By Mike Hintze
This is the first in a series of blog posts about the Washington My Health My Data Act. It provides a high-level overview of the Act. Subsequent posts in the coming days will delve more deeply into individual aspects of the Act and the issues it raises.
Update: Here is a running list of each entry in the ongoing blog series:
Last week, the Washington State Senate voted to approve the “Washington My Health My Data Act,” a slightly modified version of the bill that was previously approved by the House. By all accounts, the Senate version of the Act will prevail through the reconciliation process and be signed by the Governor.
When signed, the Washington My Health My Data Act will become the most consequential privacy legislation enacted in 2023. And arguably, it will be the most consequential privacy legislation enacted since the original California Consumer Privacy Act (CCPA) was adopted in 2018.

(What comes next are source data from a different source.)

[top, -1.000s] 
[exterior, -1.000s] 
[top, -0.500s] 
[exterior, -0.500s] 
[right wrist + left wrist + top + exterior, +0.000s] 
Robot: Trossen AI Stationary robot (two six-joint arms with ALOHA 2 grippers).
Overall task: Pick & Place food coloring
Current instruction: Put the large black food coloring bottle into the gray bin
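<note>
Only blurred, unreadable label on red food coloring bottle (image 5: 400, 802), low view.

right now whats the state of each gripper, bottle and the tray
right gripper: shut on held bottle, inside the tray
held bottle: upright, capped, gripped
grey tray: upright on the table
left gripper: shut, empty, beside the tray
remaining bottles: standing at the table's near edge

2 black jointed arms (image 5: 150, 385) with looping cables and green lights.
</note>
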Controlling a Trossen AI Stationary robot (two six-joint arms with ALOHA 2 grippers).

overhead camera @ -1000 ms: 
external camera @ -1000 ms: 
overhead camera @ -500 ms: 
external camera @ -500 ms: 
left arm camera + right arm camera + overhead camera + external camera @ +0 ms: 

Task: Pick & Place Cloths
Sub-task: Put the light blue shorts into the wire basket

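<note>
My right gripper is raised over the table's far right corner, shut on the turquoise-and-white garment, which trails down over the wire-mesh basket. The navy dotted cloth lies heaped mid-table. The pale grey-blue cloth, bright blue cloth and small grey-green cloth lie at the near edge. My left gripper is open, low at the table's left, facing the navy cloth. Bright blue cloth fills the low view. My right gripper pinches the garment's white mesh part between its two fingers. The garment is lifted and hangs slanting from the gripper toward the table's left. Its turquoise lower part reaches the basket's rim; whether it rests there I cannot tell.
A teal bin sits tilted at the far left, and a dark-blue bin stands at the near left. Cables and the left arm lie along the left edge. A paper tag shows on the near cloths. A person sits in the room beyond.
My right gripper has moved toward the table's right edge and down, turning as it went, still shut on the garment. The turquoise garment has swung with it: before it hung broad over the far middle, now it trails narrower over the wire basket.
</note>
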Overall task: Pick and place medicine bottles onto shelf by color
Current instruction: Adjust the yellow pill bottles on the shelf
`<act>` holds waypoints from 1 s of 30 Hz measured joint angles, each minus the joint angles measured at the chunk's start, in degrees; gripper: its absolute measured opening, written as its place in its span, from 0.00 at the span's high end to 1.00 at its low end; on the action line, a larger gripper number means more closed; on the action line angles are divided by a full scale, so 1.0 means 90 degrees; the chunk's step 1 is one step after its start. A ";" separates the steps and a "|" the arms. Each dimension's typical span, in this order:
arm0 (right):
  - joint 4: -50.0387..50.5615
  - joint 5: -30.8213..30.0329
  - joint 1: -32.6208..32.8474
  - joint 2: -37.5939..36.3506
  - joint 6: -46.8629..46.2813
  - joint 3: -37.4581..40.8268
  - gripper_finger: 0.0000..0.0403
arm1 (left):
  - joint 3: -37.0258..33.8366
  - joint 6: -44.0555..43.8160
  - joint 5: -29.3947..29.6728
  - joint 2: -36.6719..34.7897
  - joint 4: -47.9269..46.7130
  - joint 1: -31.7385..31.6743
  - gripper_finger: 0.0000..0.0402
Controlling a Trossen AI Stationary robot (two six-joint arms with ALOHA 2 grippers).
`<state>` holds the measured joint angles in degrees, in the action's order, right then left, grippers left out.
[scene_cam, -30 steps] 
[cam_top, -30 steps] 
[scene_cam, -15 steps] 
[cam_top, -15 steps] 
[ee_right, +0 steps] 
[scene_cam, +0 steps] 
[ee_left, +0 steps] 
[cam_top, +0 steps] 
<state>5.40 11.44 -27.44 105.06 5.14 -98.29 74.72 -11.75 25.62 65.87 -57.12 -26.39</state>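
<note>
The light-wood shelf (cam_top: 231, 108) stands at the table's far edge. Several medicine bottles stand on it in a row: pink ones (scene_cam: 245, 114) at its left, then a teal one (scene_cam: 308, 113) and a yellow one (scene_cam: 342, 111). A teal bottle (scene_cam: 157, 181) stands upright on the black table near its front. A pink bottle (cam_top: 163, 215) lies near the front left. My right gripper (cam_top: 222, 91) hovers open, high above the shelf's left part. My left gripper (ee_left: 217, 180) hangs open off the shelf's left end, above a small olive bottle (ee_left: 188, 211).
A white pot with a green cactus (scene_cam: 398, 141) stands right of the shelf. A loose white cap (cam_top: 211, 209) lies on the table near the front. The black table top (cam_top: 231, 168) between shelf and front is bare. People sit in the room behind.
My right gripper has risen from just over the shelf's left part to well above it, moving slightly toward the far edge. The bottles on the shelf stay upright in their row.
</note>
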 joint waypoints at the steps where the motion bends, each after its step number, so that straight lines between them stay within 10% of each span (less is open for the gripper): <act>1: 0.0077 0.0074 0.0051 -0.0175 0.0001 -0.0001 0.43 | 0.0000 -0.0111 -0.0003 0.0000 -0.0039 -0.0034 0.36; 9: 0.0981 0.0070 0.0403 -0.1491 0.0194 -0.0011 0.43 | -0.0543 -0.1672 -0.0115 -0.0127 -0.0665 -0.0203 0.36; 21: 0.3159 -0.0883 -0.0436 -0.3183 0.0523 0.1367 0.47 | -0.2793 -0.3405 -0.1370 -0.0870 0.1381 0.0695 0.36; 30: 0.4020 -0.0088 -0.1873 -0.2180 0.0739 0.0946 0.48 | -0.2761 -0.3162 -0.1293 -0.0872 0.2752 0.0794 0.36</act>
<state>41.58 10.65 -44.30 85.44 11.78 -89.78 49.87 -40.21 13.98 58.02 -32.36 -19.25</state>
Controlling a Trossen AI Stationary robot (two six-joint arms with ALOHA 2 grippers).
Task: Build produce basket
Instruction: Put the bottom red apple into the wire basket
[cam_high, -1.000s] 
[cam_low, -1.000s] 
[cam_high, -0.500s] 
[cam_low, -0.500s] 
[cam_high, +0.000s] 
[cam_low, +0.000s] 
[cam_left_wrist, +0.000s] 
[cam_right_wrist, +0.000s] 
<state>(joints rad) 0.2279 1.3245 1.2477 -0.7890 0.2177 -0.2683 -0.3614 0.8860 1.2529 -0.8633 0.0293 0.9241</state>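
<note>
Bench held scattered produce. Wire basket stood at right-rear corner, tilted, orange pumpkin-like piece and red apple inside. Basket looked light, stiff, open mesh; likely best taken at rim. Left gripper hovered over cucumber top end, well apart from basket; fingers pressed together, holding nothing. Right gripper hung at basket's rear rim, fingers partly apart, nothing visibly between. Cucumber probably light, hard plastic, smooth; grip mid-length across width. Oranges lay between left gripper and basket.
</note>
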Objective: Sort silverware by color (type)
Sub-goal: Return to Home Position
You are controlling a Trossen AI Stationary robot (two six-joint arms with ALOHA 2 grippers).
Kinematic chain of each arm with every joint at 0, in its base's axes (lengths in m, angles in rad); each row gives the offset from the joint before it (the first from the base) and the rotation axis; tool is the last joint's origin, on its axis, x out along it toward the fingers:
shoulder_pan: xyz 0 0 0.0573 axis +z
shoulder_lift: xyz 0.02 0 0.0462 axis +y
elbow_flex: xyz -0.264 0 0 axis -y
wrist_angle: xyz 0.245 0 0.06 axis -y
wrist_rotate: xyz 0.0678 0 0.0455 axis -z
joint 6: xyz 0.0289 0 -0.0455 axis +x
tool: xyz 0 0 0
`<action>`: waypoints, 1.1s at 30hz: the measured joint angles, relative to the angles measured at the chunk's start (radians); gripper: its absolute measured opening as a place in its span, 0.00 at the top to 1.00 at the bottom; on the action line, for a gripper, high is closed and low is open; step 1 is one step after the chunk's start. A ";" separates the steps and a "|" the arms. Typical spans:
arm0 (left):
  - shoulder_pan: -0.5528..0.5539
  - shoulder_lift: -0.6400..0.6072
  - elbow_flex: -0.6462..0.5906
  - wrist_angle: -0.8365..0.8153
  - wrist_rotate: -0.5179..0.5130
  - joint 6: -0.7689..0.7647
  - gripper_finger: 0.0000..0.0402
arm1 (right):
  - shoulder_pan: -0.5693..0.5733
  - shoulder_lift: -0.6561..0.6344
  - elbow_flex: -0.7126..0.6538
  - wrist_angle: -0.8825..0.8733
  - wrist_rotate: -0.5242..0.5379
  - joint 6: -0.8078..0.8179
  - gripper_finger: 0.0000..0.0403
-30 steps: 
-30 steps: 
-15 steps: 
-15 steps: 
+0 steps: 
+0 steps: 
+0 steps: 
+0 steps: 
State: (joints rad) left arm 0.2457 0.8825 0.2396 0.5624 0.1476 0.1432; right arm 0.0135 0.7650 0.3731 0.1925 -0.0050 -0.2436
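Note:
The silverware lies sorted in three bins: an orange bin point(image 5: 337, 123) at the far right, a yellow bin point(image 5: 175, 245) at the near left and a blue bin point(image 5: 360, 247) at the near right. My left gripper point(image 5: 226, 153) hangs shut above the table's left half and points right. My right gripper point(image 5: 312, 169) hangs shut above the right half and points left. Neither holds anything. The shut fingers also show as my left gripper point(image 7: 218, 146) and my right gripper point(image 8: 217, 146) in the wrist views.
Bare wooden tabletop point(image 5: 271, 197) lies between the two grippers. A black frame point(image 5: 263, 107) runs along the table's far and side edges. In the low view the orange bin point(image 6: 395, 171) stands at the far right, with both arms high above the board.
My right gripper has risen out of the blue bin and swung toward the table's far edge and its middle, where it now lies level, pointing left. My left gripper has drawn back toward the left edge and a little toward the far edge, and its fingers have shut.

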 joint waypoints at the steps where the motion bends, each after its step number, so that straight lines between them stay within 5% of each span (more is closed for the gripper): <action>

The Act purports to be focused on filling a gap by protecting health data not covered by HIPAA, the federal law that protects the privacy and security of health data handled by hospitals, health care providers, and other enumerated “covered entities.” But the Act is very different from HIPAA, in many ways being broader and having more onerous requirements. Thus, the Act creates enormous disparities between how personal data must be handled between HIPAA covered entities and every other type of entity. As such, it does far more than filling gaps.
The sweeping scope and extreme substantive obligations, combined with vague terms and with a full private right of action, make this Act extraordinarily challenging and risky for entities seeking to comply with its requirements.
Key Elements of the “Washington My Health My Data Act”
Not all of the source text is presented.